Our lives as well as our minds are limited. To try and understand that which is unlimited is foolish and dangerous. To do this and consider it knowledge is even more foolish and dangerous.
Chuang Tzu from the Tao Te Ching
Paradoxically materialists, the dominant philosophers of our time, should be particularly conscious of this problem because they are confident that thought, mind and the understanding are all just physical events, elements of a reality that is much greater than them.
Our thoughts about the whole can only be elements within the whole – they cannot comprehend that whole.
But if that is so then what is the status of materialism itself? “Thought is just some event in the universe, reference and truth are illusions…” but what is the status of this thought?
Of course, those of us who believe in rationality cannot escape our limitations; but at least our awareness of those limitations is not itself self-contradictory. Humility brings with it some truth (if only partial).
In fourth-century Babylon, a man came to Rabbi Rava and said: “The governor of my town has ordered me to murder someone [who is innocent], and has warned me that if I do not do so he will have me killed. [Can I murder the man to save my life?]” Rava refused him permission. “Let yourself be killed but do not kill him. Who says your blood is redder? Perhaps the blood of that man is redder.”
This simple and powerful moral dilemma represents an absolute fulcrum for our moral perspective.

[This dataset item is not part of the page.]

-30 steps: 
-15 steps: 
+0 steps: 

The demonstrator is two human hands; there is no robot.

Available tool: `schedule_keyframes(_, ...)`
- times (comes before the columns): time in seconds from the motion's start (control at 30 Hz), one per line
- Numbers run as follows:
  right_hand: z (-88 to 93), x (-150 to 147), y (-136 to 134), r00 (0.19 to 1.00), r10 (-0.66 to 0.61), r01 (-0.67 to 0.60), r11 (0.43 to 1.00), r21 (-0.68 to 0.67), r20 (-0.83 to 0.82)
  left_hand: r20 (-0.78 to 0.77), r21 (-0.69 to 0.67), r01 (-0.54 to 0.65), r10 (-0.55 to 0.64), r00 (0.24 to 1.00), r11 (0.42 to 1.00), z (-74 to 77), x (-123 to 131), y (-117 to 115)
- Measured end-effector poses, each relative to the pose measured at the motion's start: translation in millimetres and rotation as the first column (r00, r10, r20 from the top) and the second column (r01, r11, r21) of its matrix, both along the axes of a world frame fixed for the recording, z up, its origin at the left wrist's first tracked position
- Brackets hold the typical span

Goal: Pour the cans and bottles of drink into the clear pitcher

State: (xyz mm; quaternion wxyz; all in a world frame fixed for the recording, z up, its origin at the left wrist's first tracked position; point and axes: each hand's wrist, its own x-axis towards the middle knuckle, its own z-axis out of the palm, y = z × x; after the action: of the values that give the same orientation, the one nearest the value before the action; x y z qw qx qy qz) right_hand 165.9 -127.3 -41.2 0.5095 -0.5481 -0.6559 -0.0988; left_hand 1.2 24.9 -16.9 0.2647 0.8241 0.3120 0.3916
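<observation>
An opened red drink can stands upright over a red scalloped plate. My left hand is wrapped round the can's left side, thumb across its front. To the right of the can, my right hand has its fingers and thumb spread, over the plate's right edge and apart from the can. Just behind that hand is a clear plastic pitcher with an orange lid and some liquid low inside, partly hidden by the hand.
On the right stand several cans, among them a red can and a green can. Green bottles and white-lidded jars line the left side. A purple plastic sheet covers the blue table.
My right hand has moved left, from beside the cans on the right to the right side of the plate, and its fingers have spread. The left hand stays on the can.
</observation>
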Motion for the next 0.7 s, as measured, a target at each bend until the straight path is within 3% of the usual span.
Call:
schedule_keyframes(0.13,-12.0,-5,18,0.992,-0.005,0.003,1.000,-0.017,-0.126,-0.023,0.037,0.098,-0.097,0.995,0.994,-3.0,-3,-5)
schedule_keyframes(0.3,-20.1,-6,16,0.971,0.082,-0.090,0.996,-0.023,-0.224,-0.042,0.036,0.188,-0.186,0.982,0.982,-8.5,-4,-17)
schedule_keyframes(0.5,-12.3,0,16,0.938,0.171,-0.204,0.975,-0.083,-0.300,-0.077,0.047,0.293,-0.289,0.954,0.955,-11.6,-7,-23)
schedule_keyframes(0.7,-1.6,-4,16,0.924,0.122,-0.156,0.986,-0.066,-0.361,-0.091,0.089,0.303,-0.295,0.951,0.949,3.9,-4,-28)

On any account of morality based upon enlightened self-interest or the power of rationality (e.g. Korsgaard) we will not reach the proper moral perspective represented by Rabbi Rava: self-sacrifice cannot be justified by reference to the self. So, unless we are prepared to accept these lower forms of morality, we must seek a stronger, even if more uncertain, form of justification.
The idea that his blood is redder is simply code for the fact that we are not worthy to judge. Only God can judge. So we must presume our own unworthiness: we must put ourselves last.
Churchill observed “America will always do the right thing… but only after exhausting all other possibilities.” He could have deduced this from Katz’s Law which is that “Men and nations will act rationally when other possibilities have been exhausted.”
We can treat this as a cynical statement about our weakness and our tendency to always fall for the easy, but wrong, alternative. However it is also tells us something about the demands of rationality. If it is true – don’t despair – think things through, make safe experiments, argue things out.
We are all prone to this weakness – we all want the quick and easy win – we resent the unintended and unforeseen consequence. So we need to develop some better habits to help us see things from different perspectives.
Herodotus says that the Persians used to review their plans both while they were drunk and while they were sober. Only if they thought the plan was good when drunk and sober would they commit to it.
The problem we face today in developing good public policies is not that we are often wrong. Our biggest problem is that we are so frightened of being seen to be wrong that we will never learn how to be right – we will never exhaust any of those other possibilities. We are stuck with what we’ve got and we have to make it seem right despite all evidence to the contrary.